0

I'm trying to remove all duplicate values based on multiple variable using dplyr. Here's how I do it without dplyr:

dat = data.frame(id=c(1,1,2),date=c(1,1,1))
dat = dat[!(duplicated(dat[c('id','date')]) | duplicated(dat[c('id','date')],fromLast=TRUE)),]

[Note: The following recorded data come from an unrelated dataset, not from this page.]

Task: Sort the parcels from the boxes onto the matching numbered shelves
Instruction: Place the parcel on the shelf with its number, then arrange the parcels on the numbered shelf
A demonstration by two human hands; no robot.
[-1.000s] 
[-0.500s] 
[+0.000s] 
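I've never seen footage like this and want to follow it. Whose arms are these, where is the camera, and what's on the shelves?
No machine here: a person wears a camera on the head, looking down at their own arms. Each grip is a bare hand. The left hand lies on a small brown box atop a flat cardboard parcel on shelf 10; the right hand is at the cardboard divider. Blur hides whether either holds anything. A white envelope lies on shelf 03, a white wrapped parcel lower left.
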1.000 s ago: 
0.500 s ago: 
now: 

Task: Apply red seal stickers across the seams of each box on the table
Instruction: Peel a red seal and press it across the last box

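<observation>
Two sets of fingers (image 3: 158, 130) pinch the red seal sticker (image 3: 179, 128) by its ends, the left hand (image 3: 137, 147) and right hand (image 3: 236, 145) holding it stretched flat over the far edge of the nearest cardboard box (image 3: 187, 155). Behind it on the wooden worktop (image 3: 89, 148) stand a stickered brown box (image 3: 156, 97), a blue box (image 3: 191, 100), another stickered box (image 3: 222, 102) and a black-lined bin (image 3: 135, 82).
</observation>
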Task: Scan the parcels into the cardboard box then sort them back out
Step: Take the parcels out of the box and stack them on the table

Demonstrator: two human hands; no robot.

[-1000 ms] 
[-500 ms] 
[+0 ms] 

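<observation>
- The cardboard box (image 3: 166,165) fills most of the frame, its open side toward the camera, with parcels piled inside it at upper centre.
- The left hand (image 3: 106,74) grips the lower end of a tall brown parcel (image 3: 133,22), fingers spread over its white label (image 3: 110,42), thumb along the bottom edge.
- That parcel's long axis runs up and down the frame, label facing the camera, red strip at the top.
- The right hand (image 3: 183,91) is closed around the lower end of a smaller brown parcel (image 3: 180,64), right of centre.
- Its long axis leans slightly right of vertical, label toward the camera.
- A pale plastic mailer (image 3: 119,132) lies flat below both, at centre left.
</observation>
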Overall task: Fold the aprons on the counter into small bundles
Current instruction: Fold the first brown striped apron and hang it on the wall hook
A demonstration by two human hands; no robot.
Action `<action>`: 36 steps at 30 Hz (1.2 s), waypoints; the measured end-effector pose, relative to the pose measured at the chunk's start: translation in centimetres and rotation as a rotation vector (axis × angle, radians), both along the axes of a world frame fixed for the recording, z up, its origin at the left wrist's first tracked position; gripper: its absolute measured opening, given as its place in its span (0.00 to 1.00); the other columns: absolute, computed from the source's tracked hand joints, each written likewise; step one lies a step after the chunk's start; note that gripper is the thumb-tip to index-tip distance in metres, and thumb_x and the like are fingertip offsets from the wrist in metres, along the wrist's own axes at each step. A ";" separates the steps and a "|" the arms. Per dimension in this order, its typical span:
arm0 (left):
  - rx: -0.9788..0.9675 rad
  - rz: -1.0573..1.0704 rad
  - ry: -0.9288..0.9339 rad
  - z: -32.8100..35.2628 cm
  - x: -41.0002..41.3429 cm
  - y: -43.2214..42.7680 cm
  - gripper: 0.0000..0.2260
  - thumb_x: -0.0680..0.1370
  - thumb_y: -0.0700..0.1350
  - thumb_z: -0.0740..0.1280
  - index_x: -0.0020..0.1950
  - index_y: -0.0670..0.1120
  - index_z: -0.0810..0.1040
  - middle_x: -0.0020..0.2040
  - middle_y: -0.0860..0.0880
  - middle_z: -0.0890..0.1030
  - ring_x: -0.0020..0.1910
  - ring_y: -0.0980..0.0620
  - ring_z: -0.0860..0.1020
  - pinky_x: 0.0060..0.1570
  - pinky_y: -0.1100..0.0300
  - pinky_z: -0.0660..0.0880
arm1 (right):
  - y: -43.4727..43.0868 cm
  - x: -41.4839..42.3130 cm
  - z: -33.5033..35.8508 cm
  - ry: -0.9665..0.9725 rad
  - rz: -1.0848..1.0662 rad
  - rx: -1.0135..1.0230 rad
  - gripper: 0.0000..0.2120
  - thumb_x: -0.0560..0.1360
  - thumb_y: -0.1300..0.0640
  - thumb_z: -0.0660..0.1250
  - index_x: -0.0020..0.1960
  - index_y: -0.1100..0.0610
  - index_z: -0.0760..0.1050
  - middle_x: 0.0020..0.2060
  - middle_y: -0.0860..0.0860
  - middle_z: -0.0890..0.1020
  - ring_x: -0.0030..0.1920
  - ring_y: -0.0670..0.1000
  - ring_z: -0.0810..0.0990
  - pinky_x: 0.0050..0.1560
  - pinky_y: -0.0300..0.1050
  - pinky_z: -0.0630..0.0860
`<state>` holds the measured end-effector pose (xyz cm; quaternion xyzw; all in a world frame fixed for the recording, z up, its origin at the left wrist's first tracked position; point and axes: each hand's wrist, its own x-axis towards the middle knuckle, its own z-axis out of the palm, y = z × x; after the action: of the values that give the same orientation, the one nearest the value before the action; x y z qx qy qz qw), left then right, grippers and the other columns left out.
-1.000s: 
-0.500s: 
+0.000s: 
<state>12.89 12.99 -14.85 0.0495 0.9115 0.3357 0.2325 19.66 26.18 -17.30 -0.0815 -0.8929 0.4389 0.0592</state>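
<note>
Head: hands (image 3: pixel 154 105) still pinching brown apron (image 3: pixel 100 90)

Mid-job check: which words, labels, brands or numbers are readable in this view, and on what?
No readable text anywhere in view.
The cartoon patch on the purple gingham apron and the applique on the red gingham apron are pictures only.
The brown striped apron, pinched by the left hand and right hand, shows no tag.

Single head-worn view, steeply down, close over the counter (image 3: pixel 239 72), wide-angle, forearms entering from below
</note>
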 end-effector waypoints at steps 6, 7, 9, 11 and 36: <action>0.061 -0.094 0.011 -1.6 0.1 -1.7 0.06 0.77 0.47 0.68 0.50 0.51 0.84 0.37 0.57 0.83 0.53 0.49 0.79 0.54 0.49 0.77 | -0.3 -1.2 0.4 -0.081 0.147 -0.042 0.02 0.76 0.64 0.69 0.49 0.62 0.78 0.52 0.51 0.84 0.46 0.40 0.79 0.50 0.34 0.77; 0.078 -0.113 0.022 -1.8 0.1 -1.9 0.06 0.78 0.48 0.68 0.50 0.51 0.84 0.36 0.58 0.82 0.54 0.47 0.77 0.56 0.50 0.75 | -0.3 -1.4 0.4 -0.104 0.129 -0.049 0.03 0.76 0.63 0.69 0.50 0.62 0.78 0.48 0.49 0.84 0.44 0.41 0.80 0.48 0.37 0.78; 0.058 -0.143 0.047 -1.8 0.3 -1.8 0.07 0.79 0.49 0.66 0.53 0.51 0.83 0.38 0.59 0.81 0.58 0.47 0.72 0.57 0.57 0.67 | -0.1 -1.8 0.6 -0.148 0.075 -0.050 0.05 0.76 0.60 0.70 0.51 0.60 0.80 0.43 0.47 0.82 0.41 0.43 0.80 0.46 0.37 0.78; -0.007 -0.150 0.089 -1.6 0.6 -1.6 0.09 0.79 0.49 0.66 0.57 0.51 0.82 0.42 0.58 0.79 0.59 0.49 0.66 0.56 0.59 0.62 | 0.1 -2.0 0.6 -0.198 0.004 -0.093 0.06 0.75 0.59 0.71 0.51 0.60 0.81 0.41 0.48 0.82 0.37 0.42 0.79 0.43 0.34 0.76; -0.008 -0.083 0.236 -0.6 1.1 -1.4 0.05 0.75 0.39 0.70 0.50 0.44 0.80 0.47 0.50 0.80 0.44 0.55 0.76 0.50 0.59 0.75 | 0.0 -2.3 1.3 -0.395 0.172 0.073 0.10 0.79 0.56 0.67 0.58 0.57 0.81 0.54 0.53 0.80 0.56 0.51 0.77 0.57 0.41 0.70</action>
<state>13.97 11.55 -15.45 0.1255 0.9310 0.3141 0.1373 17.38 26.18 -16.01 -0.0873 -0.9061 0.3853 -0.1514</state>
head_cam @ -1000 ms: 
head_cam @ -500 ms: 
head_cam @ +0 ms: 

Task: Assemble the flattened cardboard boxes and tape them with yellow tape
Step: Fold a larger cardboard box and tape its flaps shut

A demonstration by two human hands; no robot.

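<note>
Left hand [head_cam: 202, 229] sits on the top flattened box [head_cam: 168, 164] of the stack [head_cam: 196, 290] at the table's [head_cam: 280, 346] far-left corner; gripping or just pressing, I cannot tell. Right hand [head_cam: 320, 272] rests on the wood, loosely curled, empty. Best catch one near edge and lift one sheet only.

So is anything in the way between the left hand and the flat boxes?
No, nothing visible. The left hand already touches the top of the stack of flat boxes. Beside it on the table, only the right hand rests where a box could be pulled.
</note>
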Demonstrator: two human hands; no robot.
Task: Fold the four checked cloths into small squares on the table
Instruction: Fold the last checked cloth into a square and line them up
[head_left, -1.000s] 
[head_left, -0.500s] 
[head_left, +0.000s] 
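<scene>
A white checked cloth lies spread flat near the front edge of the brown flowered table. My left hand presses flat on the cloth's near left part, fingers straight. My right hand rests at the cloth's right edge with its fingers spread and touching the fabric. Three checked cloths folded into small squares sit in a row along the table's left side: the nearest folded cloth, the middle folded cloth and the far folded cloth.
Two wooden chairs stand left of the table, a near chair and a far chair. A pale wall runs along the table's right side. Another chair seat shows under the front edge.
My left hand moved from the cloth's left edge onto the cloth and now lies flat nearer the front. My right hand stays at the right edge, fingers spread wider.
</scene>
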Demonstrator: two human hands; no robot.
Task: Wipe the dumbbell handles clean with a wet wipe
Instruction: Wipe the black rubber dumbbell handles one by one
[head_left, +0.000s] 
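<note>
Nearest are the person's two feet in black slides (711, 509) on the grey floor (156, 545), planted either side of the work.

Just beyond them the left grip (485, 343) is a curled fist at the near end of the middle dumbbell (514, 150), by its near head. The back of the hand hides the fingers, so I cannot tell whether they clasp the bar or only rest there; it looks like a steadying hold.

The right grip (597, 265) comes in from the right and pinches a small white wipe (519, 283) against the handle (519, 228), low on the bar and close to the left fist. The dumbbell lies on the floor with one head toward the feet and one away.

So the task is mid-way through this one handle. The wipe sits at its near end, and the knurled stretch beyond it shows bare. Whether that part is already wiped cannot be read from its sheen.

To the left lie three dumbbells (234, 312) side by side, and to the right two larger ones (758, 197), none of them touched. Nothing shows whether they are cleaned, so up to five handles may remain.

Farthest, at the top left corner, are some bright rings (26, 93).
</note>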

It should only return id number 2.

NelsonGon
  • 13,015
  • 7
  • 27
  • 57
spazznolo
  • 747
  • 3
  • 9

1 Answers1

3

This can be done with a group_by/filter operation in tidyverse. Grouped by the columns of interest (here used group_by_all as all the columns in the dataset are grouped. Instead can also make use of group_by_at if a selected number of columns are needed)

library(dplyr)
dat %>% 
   group_by_all() %>%
   filter(n()==1)

Or simply group_by

dat %>% 
   group_by(id, date) %>%
   filter(n() == 1)

If the OP intended to use the duplicated function

dat %>%
  filter_at(vars(id, date),
        any_vars(!(duplicated(.)|duplicated(., fromLast = TRUE))))
# id date
#1  2    1
akrun
  • 874,273
  • 37
  • 540
  • 662